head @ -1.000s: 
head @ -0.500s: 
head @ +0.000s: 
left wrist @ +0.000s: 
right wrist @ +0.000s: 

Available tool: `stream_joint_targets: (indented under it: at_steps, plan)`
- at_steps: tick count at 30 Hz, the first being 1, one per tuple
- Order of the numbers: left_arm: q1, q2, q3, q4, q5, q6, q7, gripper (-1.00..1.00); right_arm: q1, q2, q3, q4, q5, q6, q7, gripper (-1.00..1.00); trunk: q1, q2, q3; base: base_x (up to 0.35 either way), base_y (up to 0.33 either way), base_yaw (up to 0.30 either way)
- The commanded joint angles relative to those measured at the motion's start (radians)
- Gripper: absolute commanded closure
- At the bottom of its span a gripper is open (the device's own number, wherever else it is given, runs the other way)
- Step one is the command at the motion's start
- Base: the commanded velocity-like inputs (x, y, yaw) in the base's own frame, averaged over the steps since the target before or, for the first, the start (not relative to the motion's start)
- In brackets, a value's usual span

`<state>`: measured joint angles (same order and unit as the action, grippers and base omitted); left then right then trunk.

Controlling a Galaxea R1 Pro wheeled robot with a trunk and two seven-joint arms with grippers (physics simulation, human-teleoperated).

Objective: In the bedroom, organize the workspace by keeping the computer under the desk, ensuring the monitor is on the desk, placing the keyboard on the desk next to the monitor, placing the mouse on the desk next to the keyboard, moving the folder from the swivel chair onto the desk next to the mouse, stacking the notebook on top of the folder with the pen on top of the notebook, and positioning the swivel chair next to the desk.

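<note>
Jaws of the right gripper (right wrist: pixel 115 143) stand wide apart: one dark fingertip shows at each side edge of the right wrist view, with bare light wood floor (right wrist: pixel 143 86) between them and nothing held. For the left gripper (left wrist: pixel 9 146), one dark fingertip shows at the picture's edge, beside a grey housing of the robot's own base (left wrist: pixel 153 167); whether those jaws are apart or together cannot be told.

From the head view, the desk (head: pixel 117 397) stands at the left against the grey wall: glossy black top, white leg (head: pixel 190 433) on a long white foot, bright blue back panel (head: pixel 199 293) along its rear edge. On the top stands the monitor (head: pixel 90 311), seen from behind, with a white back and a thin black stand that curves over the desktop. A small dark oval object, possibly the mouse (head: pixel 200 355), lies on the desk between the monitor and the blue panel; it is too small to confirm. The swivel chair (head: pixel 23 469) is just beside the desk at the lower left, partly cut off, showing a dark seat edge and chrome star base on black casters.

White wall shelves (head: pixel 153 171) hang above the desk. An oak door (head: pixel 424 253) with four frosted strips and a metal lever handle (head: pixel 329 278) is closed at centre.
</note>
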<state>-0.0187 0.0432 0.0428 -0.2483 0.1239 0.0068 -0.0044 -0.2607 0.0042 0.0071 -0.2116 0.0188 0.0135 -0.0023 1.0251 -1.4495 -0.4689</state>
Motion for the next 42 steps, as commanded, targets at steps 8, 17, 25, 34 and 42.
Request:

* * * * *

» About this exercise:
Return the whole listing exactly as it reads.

» Completed exercise:
head @ -1.000s: 
head @ -0.500s: 
head @ +0.000s: 
left wrist @ +0.000s: 
right wrist @ +0.000s: 

Available tool: `stream_joint_targets: (indented under it: at_steps, plan)`
- at_steps: tick count at 30 Hz, the first being 1, one per tuple
- Order of the numbers: left_arm: q1, q2, q3, q4, q5, q6, q7, gripper (-1.00..1.00); right_arm: q1, q2, q3, q4, q5, q6, q7, gripper (-1.00..1.00); trunk: q1, q2, q3; base: base_x (up to 0.35 either way), base_y (up to 0.33 either way), base_yaw (up to 0.30 either way)
- The commanded joint angles relative to those measured at the motion's start (radians)
- Gripper: absolute commanded closure
- At the bottom of its span a gripper is open (the device's own number, wherever else it is given, runs the other way)
- Step one is the command at the motion's start
- Base: the commanded velocity-like inputs (x, y, yaw) in the base's own frame, averaged over the steps since the target before or, for the first, the start (not relative to the motion's start)
- In brackets, a value's usual span

`<state>`: measured joint angles (same order and unit as the action, grippers and base omitted); left then right then trunk.

Controlling a Galaxea R1 Pro wheeled robot with a trunk and two seven-joint arms with grippers (physics simulation, human-teleoperated).

Objective: In the bedroom, organize the workspace by keeping the computer under the desk, ensuring the monitor is on the desk, placing the keyboard on the desk next to the monitor, placing the mouse on the desk next to the keyboard, moving the folder from the swivel chair onto the desk next to the mouse, stacking the notebook on top of the folder with the pen on top of the notebook, and positioning the swivel chair next to the desk.

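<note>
Jaws of the right gripper (right wrist: pixel 115 143) stand wide apart: one dark fingertip shows at each side edge of the right wrist view, with bare light wood floor (right wrist: pixel 143 86) between them and nothing held. For the left gripper (left wrist: pixel 9 146), one dark fingertip shows at the picture's edge, beside a grey housing of the robot's own base (left wrist: pixel 153 167); whether those jaws are apart or together cannot be told.

From the head view, the desk (head: pixel 117 397) stands at the left against the grey wall: glossy black top, white leg (head: pixel 190 433) on a long white foot, bright blue back panel (head: pixel 199 293) along its rear edge. On the top stands the monitor (head: pixel 90 311), seen from behind, with a white back and a thin black stand that curves over the desktop. A small dark oval object, possibly the mouse (head: pixel 200 355), lies on the desk between the monitor and the blue panel; it is too small to confirm. The swivel chair (head: pixel 23 469) is just beside the desk at the lower left, partly cut off, showing a dark seat edge and chrome star base on black casters.

White wall shelves (head: pixel 153 171) hang above the desk. An oak door (head: pixel 424 253) with four frosted strips and a metal lever handle (head: pixel 329 278) is closed at centre.
</note>
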<state>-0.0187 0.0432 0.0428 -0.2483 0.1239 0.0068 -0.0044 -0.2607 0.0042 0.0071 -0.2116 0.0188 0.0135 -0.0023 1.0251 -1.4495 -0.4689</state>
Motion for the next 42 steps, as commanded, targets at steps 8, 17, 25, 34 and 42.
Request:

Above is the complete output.